- [TASK INSTRUCTIONS] Report, word for word, every line of the material that contains "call".

- [DATASET SECTION]
────────────────────

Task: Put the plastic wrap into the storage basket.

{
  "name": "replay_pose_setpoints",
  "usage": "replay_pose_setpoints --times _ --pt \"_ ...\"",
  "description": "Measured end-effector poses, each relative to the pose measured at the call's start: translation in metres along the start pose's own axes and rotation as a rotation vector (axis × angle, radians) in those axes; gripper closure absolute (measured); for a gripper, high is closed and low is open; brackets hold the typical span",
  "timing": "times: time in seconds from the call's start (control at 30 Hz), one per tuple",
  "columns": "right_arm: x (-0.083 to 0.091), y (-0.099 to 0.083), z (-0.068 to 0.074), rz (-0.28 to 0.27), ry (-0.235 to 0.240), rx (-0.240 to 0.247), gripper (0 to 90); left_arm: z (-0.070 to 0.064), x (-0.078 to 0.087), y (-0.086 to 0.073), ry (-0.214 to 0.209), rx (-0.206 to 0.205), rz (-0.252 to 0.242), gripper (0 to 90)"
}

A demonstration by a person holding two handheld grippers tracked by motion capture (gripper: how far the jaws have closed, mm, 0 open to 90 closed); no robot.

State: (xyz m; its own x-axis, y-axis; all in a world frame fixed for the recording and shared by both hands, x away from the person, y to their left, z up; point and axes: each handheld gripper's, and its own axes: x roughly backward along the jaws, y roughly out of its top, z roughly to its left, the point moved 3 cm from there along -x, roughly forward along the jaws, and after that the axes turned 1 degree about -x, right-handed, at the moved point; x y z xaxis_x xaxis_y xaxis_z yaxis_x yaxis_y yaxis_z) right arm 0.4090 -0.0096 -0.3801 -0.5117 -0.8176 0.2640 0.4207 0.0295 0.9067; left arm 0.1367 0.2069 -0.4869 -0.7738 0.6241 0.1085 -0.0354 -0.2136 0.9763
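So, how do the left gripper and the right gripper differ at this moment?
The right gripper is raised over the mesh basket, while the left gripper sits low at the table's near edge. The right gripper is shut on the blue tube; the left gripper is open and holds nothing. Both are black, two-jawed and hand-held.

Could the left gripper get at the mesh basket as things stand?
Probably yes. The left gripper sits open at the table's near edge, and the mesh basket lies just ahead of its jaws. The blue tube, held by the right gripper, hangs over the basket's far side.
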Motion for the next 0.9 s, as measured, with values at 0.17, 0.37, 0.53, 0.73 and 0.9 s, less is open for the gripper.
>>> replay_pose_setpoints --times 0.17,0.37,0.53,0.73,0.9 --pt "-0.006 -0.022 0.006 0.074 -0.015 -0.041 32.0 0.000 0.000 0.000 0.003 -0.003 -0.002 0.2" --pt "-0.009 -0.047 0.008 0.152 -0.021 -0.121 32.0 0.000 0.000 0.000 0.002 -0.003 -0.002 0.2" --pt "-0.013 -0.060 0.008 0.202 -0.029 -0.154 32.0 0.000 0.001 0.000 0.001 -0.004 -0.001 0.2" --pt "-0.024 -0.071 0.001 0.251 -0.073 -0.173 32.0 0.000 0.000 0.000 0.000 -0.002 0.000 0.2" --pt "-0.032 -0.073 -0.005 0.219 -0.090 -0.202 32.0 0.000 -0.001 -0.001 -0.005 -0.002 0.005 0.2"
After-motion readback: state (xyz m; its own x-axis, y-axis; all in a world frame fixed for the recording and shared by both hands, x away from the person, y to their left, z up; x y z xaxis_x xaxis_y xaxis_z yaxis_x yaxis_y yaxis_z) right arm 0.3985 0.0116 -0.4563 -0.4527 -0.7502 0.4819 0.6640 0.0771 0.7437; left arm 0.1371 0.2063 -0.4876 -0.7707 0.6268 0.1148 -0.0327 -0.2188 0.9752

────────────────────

- [RESPONSE FOR THIS EXERCISE]
  "description": "Measured end-effector poses, each relative to the pose measured at the call's start: translation in metres along the start pose's own axes and rotation as a rotation vector (axis × angle, radians) in those axes; gripper closure absolute (measured); for a gripper, high is closed and low is open; brackets hold the typical span",
  "timing": "times: time in seconds from the call's start (control at 30 Hz), one per tuple",

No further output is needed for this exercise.